Para Mercês, os royalties adicionais precisam ajudar o estado a construir uma economia menos dependente do petróleo.
“Qual a grande oportunidade para o Rio de Janeiro? Os Royalty vão aumentar nesse período e o Rio de Janeiro acima de tudo tem que usá-los para fazer essa transição econômica”, disse.
Contas pressionadas
O desafio não está apenas no futuro. Mesmo recebendo bilhões provenientes do petróleo, o Rio enfrenta dificuldades fiscais no presente.
A previsão é de déficit de R$ 19 bilhões em 2026. Segundo o secretário de Fazenda, uma das estratégias para reduzir a vulnerabilidade das contas públicas é fortalecer a arrecadação do ICMS.
“A melhor forma da gente proteger os recursos e as contas públicas é a gente investir no ICMS. A gente não pode, esperando os Royalty, principalmente nos momentos elevados, esquecer que a base da nossa arrecadação é o ICMS”, declarou Mercês.
O governo em exercício também pretende apresentar à Assembleia Legislativa do Rio de Janeiro (Alerj), ainda em agosto, uma proposta de Lei de Responsabilidade Fiscal estadual. A ideia é estabelecer regras para evitar que receitas extraordinárias sejam utilizadas para financiar despesas permanentes.
Poupança encolheu
Outra peça importante dessa estratégia é o Fundo Soberano do Estado do Rio, criado em 2022 justamente para reduzir a dependência dos royalties e proteger as contas públicas das oscilações do mercado petrolífero.
O fundo começou com R$ 3,05 bilhões disponíveis no fim de 2022 e chegou ao seu maior volume em 2023, com R$ 3,42 bilhões.
Desde então, porém, a reserva diminuiu. O saldo caiu para R$ 2,59 bilhões em 2024 e R$ 2,06 bilhões em 2025. Até junho de 2026, havia R$ 2,07 bilhões. Entre 2023 e 2025, portanto, a redução foi de aproximadamente R$ 1,36 bilhão.

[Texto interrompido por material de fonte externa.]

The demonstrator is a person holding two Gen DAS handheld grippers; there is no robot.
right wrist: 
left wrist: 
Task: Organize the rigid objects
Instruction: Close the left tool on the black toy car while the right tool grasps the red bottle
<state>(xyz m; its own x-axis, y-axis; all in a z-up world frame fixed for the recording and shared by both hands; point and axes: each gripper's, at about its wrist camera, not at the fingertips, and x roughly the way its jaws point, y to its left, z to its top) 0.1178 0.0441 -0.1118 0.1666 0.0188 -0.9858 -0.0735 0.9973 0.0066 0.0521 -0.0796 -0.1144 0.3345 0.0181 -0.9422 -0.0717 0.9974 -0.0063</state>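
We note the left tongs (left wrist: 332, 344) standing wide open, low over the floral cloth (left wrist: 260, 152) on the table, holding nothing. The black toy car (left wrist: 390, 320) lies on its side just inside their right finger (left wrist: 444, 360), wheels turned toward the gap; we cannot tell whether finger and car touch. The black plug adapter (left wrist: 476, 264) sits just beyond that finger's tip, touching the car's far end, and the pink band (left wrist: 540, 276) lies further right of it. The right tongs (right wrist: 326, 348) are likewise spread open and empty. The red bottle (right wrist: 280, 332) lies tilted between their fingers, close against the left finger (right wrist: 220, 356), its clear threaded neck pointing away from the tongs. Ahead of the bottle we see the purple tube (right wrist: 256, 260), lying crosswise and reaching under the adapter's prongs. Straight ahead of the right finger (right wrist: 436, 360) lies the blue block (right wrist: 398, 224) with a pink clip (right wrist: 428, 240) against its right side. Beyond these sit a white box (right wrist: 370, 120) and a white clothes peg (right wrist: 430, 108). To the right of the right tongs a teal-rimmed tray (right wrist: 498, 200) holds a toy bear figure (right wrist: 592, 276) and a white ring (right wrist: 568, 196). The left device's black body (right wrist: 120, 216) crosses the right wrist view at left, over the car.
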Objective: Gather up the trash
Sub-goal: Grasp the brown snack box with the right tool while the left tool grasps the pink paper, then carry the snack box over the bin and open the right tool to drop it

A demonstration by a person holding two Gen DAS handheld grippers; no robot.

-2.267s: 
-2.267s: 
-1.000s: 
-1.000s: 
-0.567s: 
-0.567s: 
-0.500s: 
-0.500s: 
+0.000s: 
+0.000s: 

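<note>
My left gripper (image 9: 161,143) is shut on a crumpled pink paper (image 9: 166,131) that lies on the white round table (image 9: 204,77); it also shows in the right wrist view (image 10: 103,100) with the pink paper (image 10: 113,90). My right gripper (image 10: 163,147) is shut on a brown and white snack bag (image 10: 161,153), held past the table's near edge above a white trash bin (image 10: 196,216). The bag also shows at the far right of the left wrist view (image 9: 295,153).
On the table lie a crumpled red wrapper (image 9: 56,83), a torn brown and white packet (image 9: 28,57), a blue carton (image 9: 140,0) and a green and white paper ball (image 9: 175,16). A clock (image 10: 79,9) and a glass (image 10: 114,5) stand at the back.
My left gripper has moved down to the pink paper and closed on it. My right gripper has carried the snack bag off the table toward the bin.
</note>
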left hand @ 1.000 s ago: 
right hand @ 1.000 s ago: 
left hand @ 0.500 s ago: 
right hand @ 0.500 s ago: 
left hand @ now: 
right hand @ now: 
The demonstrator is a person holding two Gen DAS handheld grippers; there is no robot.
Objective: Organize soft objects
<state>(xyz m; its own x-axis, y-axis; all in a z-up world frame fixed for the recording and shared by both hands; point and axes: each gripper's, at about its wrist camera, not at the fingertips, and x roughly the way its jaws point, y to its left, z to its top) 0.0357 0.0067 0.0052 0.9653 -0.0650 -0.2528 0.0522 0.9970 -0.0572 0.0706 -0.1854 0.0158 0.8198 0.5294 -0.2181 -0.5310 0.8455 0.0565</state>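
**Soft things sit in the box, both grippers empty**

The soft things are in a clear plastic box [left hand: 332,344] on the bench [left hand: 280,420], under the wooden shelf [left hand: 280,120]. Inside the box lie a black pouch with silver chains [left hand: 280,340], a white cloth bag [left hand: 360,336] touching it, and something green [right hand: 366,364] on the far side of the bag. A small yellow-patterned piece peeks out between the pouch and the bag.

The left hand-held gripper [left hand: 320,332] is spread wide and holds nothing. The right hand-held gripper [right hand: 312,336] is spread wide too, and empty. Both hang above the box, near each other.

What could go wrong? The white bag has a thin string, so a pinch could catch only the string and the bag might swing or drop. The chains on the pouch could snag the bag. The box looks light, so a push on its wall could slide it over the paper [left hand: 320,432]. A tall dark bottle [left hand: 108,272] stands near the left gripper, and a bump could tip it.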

Em março, o Conselho Gestor chegou a aprovar R$ 730 milhões para obras de pavimentação, sinalização e contenção de encostas em municípios fluminenses. A liberação dos recursos acabou suspensa posteriormente pelo governador em exercício.
Maricá e Niterói acumulam bilhões
Enquanto o estado discute o destino de sua reserva, Maricá e Niterói construíram fundos próprios com dinheiro proveniente do petróleo.
O Fundo Soberano de Maricá começou com um aporte de R$ 30 milhões em 2018 e atualmente acumula R$ 2,1 bilhões, segundo a prefeitura.
Niterói iniciou sua poupança em 2019, com R$ 100 milhões. Atualmente, o fundo municipal possui mais de R$ 1,7 bilhão aplicado em renda fixa e títulos públicos.
Para Karine Fragoso, gerente-geral de Petróleo, Gás, Energias e Naval da Firjan, o período de receitas extraordinárias permite ao Rio investir na construção de uma economia mais diversificada.
A discussão passa, portanto, por uma questão que deverá ganhar importância nos próximos anos: como aproveitar os bilhões gerados pelo petróleo enquanto a produção permanece elevada para garantir receitas e atividade econômica quando essa riqueza começar a diminuir.